モニカははあと息を吐いて、それからうっすらとわらった。

 

「なんだかマオ様と一緒に居ると悩んでいたはずのことも勝手に前に進んでいってしまいます……」

「よくわかんないけどさ」

「そうですよね。そーでしょうね」

 

 モニカはくすくすと笑う。そして彼女は紅い目であたしを見た。

 

「魔族自治領ジフィルナは……とても寒い場所ですけど……それでも私が家族と……お父さんとお母さんと……お姉ちゃんみんなで過ごした場所なんです。

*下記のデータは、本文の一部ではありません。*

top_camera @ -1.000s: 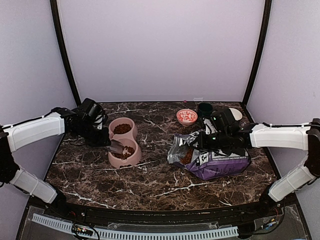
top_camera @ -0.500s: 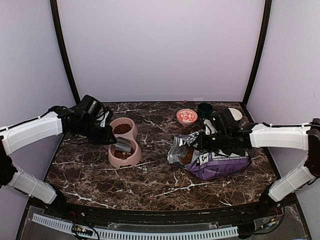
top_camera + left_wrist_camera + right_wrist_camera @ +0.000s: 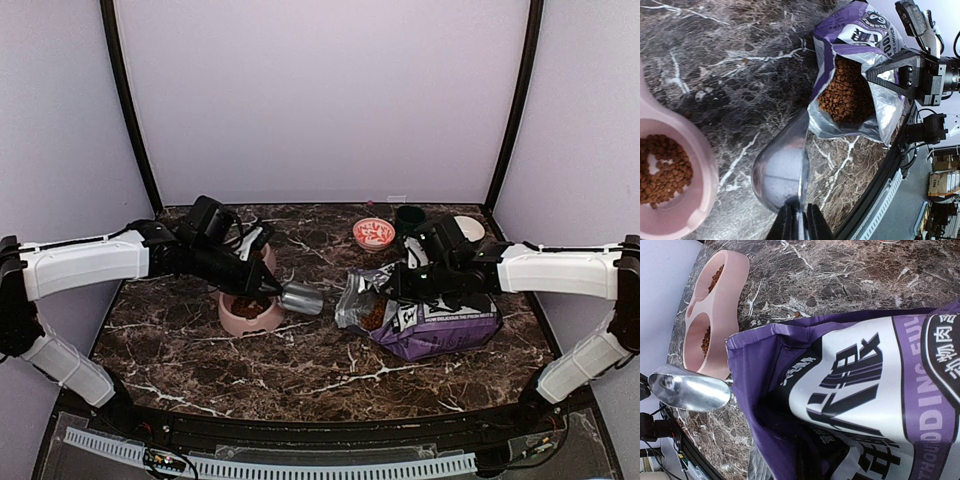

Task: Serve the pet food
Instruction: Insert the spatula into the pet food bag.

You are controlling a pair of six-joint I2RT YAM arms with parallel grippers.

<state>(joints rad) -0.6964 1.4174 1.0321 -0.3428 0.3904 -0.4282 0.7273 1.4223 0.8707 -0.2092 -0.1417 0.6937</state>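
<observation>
Scoop [image 3: 300, 298] near bag [image 3: 435, 325]
My left gripper [image 3: 797, 220] clamps the scoop, my right gripper [image 3: 874, 76] pinches the bag; a slip there could collapse its mouth over the kibble [image 3: 845, 95].

Top view: soft, even light, prob. from overhead. The pale lilac walls [image 3: 320, 100] are flat-lit w/ no hot spots. The dark marble tabletop [image 3: 310, 370] reads dim and low-contrast, w/ only faint soft shadows beside the bag [image 3: 440, 325]. Slight wide-angle bend at the edges: the black posts [image 3: 130, 110] curve. Left wrist view: brighter, kibble [image 3: 845, 95] in the bag mouth sharp. The scoop [image 3: 780, 175] sits close to the lens, so it's blurry w/ a milky sheen. The bag's foil lining glares white and the top-right corner is washed out. Right wrist view: bag print is fairly crisp, the scoop has a bright streak of glare, the pink bowl [image 3: 737, 275] is a bit soft, and the top-left bkgd is pale and featureless.
</observation>
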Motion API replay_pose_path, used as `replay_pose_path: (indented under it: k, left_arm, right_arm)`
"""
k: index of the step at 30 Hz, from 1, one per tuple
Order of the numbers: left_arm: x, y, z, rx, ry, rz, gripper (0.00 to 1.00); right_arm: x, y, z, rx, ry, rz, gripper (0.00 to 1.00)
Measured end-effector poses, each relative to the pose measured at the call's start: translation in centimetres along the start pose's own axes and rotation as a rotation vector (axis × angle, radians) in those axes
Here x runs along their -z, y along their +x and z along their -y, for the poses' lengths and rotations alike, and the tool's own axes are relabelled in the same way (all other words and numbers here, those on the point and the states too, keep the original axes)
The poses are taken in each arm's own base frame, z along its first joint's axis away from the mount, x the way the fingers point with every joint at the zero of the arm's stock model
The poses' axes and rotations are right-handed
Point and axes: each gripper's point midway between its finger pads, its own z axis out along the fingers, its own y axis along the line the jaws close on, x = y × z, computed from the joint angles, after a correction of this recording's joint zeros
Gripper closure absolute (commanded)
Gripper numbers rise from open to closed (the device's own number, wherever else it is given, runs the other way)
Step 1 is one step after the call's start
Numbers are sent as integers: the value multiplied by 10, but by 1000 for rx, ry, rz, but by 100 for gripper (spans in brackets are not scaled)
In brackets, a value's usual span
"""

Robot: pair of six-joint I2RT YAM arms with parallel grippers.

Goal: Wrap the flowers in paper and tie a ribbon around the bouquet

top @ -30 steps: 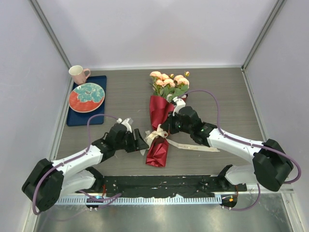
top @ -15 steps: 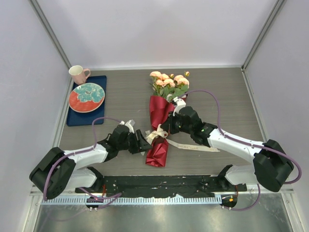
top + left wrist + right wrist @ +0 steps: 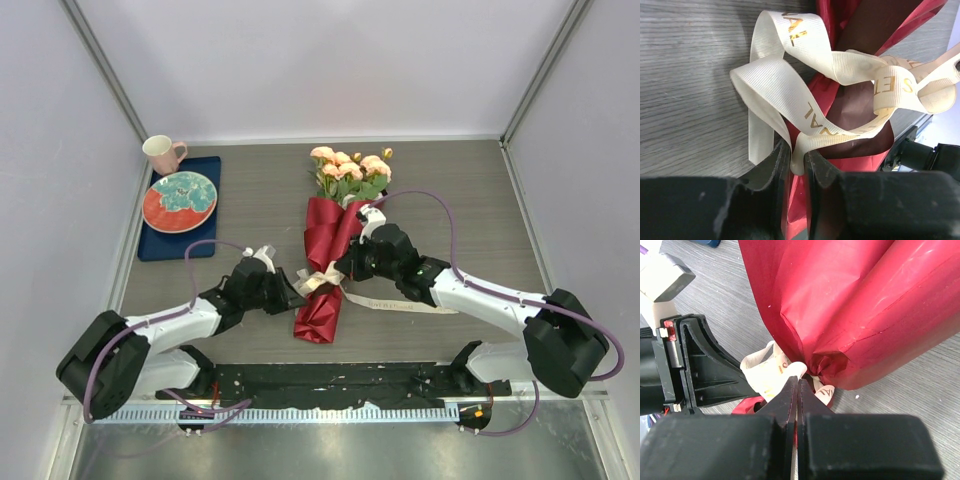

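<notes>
The bouquet lies in the middle of the table, its pink-peach flowers point(image 3: 350, 170) pointing away from me. The red paper point(image 3: 326, 250) forms a cone around the stems, which are hidden inside. The cream ribbon point(image 3: 318, 279) is looped around the cone's waist, and one tail point(image 3: 400, 303) trails right across the table. My left gripper point(image 3: 288, 292) sits at the cone's left side. In the left wrist view it point(image 3: 796, 152) is shut on a fold of the ribbon point(image 3: 790, 85). From the right, my right gripper point(image 3: 345, 268) is shut at the knot, with the ribbon point(image 3: 765, 372) at its tip point(image 3: 797, 382).
A dark blue tray point(image 3: 160, 245) at the back left holds a red and teal plate point(image 3: 180, 200). A pink mug point(image 3: 160, 153) stands behind the plate. Pale walls enclose the table on three sides. The right arm's cable point(image 3: 440, 215) arcs over the table.
My left gripper moved in to the ribbon loop and shut on it. The cone's lower end swung slightly left. The right gripper stayed shut at the knot.
</notes>
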Motion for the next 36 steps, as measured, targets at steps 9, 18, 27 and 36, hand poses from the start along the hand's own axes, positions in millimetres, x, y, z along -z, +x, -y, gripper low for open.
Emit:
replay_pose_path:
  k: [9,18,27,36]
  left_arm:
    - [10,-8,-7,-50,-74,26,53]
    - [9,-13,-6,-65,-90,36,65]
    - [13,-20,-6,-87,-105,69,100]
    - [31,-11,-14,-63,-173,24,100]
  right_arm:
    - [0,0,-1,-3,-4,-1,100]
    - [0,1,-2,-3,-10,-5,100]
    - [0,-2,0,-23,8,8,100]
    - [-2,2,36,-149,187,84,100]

……つらいこともいっぱいあるけど、魔族が頑張って生きている場所なんです……。マオ様が私の故郷を見てどう思うかわかりませんけど……」

 

 モニカの顔を見ながらあたしは思う。

 

 もし、魔王の生まれかわりってこの子が知ったら。

 

 あたしを責めるだろうか? それとも……いや、やめよう。今考えても仕方がないことなんだからさ。